Even before I have found any blogs to post and share, I know what I will be searching for. Since class started, I've found myself increasingly obsessed and monomaniac with regard to the relationship between school/education and society. Constantly vacillating and torn to the very fibers of my pedagogical being. Therefore, I've determined to seek out further perspectives on this issue in hopes of easing this turbulent ignorance. Specifically, I would like to find a blog that represents both sides of this issue.
On the other side of this issue, I found this blog: http://www.guardian.co.uk/teacher-network/2012/jan/04/philosophy-of-education. This blogger argues that education is its own reward, and that a rich and full education leads to a more actualized and fulfilled existence, "Surely pupils should learn about Shakespeare, Darwin and personal financial management as ends in themselves to enrich their own lives. To paraphrase Matthew Arnold, young people deserve this "inheritance" as a right and treasure as its own gift – to fill schools with the sweetness and light of academic learning," says Sean Reid.
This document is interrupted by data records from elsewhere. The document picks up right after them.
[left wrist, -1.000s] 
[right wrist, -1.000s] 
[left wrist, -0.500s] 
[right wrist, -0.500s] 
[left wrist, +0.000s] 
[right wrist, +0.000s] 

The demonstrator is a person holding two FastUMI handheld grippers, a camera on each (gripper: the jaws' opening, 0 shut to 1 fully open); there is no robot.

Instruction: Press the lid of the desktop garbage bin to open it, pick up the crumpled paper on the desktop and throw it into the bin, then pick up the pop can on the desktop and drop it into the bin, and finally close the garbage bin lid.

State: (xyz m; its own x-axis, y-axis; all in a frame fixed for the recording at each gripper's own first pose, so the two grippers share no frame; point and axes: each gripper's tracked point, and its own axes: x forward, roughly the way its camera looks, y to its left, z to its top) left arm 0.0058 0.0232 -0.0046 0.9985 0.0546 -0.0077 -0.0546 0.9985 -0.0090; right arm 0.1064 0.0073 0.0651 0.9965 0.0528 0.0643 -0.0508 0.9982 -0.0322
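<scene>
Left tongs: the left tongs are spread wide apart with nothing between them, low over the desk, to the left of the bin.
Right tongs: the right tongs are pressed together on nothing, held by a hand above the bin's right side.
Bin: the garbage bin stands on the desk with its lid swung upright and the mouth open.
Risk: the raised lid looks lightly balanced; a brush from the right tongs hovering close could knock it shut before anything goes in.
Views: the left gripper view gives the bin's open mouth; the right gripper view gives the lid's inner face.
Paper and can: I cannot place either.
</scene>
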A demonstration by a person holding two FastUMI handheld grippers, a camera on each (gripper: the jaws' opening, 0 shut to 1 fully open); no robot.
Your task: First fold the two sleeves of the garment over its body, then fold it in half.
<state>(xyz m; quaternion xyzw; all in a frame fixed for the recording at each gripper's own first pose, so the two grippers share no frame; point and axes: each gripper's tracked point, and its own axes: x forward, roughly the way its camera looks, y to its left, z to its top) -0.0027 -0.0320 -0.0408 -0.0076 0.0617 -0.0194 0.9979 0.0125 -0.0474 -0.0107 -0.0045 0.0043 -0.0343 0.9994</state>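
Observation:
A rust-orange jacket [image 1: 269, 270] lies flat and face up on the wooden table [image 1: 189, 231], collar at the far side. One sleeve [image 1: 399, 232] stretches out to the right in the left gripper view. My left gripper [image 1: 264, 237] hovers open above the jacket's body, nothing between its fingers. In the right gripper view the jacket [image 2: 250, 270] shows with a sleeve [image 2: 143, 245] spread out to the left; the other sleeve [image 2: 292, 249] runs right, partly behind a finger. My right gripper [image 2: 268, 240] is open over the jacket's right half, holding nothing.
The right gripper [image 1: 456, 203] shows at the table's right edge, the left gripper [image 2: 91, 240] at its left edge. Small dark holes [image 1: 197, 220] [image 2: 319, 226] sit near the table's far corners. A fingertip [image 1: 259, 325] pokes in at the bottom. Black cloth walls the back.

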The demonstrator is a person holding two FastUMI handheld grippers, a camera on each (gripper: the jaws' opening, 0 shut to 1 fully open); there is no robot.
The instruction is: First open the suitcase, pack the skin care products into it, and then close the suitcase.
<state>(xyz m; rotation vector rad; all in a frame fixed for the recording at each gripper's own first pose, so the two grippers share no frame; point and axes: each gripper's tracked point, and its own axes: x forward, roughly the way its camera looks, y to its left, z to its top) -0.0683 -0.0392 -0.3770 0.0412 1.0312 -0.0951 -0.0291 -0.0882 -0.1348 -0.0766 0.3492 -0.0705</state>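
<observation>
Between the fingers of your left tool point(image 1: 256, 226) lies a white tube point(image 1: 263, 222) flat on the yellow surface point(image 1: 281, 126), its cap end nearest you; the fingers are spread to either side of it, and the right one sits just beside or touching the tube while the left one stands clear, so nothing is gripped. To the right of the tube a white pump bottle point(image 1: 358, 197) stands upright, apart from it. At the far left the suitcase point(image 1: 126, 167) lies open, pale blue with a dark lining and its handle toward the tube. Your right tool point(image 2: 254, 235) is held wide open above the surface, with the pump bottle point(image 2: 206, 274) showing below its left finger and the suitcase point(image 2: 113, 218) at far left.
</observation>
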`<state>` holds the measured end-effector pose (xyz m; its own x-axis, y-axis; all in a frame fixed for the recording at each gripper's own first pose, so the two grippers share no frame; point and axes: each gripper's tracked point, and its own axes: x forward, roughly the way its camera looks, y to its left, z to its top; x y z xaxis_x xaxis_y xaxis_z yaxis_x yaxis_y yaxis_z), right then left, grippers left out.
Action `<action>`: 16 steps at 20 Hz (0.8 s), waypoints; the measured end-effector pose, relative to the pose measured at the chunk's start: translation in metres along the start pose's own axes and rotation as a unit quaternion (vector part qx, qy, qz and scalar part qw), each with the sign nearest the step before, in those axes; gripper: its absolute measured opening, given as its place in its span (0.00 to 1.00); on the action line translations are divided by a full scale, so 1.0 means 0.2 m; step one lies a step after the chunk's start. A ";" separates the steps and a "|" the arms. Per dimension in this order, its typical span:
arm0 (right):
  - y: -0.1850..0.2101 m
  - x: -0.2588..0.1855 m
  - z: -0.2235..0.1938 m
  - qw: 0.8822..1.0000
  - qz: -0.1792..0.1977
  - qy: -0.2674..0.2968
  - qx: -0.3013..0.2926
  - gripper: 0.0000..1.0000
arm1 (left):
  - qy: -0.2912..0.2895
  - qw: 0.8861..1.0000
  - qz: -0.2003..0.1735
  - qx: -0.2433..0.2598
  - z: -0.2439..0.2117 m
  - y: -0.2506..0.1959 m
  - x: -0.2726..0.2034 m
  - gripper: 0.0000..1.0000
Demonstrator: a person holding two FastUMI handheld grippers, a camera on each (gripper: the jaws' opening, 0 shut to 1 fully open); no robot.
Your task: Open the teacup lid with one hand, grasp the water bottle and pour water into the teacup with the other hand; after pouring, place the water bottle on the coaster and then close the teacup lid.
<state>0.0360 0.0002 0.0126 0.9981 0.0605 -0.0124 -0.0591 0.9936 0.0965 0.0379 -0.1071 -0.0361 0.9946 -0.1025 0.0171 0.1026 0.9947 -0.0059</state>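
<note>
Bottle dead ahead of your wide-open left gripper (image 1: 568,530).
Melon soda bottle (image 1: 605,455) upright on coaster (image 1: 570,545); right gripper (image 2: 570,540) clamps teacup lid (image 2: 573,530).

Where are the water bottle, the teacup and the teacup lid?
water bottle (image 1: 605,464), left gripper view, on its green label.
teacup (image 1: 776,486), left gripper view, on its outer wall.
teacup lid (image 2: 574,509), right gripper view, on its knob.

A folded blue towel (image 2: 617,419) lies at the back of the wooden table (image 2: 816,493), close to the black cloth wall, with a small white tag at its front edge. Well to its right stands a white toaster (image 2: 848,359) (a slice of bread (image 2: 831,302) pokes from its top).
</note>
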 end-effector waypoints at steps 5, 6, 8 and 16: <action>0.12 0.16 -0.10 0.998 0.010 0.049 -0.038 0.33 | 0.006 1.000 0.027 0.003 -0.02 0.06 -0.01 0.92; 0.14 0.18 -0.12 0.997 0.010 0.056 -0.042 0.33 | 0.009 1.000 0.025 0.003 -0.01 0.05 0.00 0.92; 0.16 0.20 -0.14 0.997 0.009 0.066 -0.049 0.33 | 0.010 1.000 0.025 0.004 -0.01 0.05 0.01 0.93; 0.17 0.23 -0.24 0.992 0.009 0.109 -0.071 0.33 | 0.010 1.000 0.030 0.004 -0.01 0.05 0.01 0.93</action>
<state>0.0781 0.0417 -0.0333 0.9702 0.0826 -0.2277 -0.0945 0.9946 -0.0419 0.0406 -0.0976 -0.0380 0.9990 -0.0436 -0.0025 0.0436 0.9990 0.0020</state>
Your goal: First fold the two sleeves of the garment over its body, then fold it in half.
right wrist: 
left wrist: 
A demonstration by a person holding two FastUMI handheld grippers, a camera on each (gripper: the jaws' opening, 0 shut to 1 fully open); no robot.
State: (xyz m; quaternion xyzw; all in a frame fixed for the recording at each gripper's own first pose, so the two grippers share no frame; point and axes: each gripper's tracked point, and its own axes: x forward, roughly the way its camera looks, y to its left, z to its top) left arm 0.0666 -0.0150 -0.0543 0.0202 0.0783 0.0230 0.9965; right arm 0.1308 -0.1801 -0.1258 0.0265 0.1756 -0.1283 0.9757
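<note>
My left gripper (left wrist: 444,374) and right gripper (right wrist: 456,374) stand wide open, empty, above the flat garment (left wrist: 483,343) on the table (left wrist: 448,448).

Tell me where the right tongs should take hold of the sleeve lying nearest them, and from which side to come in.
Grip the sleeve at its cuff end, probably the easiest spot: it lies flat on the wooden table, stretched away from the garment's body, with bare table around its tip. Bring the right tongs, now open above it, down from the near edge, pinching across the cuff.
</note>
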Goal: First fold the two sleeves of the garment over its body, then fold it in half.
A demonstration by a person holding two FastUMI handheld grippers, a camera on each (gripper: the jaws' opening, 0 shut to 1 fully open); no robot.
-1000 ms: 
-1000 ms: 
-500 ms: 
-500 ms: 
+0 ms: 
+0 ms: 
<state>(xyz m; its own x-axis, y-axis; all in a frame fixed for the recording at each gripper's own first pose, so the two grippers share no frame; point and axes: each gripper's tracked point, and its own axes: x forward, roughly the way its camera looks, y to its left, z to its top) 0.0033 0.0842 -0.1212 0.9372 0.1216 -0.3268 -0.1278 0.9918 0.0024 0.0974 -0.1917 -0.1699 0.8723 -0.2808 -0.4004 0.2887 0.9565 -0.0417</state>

This exercise has taught me a few things. Firstly, this debate is on going, and probably always will be- which in itself is a good thing, a mechanism for continual refreshment and invigoration of our profession. Secondly, perhaps it has caused me to reevaluate my opinions based on new ideas and perspectives, which is exactly what I set out to do. I now feel confident that there is some social end to education, inextricably, based in the fact that if we desire that education can even be possible in the future we need to ensure that society in some or whatever form self- perpetuates. For me though, this is always a secondary aim; the purpose of life serves nothing other than life itself. Consider this analogy, which I feel is exactly apt: a student should serve the endeavor to attain good grades exactly as education should serve society. A student should reap in the "sweetness and light of academic learning" in manners that are ends in themselves.